2. Perturbation: modification d'une au moins de ces relations, qui crée
un état de déséquilibre.

3. Transformation: action d'un participant de la situation initiale, consistant
en modification de relations locales.

4. Résultat: achèvement de la Transformation, résultat local sur les relations
directement concernées.

5. Situation Finale: nouvel ensemble de relations stables.

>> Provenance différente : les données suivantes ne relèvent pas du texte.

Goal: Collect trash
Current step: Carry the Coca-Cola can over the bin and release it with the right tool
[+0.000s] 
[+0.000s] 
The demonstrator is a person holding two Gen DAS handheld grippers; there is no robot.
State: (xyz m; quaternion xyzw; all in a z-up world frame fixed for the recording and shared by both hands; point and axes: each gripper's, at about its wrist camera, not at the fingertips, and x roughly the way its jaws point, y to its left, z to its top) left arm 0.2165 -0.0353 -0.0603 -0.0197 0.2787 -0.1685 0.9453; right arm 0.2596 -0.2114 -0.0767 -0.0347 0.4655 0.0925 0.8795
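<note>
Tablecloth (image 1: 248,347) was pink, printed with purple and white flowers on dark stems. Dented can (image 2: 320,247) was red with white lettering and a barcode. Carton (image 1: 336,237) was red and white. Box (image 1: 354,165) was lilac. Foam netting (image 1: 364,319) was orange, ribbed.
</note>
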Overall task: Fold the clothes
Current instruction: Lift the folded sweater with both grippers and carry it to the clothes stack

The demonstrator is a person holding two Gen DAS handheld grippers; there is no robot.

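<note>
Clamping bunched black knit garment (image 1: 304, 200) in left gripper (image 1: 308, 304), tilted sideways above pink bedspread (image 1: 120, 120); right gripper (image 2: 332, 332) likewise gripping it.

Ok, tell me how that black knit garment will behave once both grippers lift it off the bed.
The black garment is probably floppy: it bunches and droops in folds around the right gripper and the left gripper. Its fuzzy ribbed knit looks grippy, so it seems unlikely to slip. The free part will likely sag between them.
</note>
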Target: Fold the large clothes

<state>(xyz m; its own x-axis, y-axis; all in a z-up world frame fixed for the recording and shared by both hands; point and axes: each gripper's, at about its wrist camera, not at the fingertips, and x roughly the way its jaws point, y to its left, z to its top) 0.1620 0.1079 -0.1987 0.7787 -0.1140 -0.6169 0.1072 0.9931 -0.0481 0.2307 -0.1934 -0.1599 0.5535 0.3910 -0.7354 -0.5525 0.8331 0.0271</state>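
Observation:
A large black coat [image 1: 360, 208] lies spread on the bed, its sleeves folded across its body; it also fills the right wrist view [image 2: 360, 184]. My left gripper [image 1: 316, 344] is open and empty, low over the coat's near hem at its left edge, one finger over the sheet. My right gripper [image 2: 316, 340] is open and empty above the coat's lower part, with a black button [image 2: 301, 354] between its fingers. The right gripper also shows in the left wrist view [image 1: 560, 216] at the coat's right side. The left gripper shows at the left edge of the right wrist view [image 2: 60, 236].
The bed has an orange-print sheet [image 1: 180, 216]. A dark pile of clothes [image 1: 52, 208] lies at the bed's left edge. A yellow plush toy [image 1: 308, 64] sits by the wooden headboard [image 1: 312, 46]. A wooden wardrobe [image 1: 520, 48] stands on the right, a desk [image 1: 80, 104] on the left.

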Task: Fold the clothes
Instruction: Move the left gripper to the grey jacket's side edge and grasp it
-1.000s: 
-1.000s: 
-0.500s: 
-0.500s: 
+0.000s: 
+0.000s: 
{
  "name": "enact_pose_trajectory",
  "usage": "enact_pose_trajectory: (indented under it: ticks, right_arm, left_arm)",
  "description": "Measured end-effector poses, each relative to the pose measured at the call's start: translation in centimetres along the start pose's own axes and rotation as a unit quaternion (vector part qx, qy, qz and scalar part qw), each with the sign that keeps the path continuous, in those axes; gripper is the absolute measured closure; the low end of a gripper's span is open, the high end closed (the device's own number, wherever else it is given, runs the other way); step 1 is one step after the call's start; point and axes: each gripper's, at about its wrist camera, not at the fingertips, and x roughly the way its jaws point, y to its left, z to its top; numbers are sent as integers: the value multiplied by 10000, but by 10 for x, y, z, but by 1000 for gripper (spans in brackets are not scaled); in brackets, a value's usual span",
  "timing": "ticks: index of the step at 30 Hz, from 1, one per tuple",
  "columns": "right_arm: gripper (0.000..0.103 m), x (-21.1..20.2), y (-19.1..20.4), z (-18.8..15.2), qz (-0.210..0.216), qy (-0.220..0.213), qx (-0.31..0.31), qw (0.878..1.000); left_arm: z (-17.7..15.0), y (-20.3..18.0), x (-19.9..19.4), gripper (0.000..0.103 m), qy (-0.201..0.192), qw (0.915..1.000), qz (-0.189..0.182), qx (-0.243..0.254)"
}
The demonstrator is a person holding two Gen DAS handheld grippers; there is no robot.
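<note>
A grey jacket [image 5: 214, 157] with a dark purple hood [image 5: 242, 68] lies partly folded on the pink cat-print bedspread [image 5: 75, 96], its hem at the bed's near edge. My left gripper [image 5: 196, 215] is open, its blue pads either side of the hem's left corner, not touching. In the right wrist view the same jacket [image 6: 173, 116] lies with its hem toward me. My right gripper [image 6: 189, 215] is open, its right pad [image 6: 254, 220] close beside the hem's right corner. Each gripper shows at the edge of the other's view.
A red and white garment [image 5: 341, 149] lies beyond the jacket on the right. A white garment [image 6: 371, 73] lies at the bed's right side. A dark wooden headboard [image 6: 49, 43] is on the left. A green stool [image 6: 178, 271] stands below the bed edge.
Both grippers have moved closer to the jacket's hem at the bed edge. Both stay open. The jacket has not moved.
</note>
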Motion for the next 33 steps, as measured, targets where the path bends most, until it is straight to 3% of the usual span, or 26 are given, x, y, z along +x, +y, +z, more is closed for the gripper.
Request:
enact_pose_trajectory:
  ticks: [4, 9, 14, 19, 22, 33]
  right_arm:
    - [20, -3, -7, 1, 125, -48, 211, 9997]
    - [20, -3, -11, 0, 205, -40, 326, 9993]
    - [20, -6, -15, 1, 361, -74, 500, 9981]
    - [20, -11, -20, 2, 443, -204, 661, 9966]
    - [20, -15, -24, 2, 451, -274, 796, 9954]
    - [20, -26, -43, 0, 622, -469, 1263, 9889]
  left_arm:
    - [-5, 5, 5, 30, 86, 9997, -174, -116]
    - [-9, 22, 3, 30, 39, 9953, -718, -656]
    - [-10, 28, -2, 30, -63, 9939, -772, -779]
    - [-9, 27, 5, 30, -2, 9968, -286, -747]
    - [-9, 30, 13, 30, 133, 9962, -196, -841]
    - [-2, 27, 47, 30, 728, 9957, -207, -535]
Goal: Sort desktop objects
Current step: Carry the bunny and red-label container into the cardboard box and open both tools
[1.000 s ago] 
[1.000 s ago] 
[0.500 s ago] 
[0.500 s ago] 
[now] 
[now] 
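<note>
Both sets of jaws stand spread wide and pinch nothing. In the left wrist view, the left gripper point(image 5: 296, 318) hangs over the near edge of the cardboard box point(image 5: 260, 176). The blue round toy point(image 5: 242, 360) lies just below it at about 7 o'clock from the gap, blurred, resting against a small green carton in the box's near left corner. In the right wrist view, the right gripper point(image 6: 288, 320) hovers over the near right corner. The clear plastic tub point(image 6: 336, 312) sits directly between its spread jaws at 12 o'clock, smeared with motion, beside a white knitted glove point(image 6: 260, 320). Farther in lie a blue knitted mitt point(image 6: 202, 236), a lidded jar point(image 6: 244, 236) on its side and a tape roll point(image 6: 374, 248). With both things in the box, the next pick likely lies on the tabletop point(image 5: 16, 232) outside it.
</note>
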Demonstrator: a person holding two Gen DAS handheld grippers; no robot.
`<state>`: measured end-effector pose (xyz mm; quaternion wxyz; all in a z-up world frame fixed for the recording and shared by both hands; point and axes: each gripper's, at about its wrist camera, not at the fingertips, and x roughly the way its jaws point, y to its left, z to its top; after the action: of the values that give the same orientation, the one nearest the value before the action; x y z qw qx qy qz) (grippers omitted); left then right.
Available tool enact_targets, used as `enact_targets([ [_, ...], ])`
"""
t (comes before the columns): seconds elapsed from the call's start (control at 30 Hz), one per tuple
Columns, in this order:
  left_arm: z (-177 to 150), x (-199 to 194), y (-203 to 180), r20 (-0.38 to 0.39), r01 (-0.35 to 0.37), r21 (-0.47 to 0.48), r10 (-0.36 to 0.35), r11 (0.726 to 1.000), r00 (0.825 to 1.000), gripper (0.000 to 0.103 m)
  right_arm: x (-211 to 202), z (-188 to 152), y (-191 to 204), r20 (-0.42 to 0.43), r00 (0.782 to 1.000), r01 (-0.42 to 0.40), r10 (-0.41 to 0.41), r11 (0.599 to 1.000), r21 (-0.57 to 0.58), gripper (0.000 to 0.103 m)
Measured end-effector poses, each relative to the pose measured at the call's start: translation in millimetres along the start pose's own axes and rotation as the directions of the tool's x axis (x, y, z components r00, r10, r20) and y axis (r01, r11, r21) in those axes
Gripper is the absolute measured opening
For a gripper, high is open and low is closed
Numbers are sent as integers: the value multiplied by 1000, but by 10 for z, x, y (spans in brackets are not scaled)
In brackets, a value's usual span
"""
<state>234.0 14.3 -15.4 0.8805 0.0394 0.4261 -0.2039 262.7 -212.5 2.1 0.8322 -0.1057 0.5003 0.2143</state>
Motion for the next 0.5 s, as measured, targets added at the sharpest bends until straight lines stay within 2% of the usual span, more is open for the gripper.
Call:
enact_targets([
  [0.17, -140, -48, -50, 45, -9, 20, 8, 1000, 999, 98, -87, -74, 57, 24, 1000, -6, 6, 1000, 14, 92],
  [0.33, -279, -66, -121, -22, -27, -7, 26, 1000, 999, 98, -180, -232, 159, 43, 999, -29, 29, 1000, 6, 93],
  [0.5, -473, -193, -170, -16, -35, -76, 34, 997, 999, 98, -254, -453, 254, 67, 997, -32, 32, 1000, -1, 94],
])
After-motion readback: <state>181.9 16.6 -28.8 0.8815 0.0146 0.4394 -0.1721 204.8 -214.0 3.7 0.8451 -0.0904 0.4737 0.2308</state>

1.3. Enchaînement et Interactions

Les SNT s'enchaînent au niveau du Résultat, qui constitue une nouvelle Perturbation ('4=2'). Il est compréhensible que ce qui est, d'un point de vue, Perturbation est nécessairement Transformation d'un autre point de vue; il s'ensuit que l'analyse instaure des 'lignes d'action', ou points de vue de référence, centrées sur les constantes figuratives du récit (personnages dans notre cas). L'enchaînement se développe alors en interaction, lorsque le Résultat de l'action de A se convertit en Perturbation pour B, qui (ré)agira pour opérer une Transformation, etc.

1.4. Motifs

Les fonctions de chaque SNT sont actualisées par des unités figuratives, les motifs. Ce sont des solidarités Prédicat/Arguments, qui spécifient les fonctions, et qui à leur tour sont manifestées par une texture verbale. En articulant de cette façon fonction et motif, nous entendons dépasser l'ignorance réciproque des folkloristes et des narratologues d'origine proppienne (v. Genot 1981; LarivaiUe 1982, p. 73-97).

1.5. Exemples

Nous présentons ci-après les tableaux des nouv. XI et XXXV: texte découpé,
fontions/interactions, motifs (p. suiv.).

2. Analyse et Indexation

2.1. Objectifs

L'analyse dont nous avons donné une esquisse a été menée expérimentalement sur neuf des Conti di Antichi Cavalieri et publiée (Larivaille-Genot 1979). La première exploitation a été une indexation des motifs et des figures. L'interprétation historico-idéologique suit de près (v. ici même, 3.).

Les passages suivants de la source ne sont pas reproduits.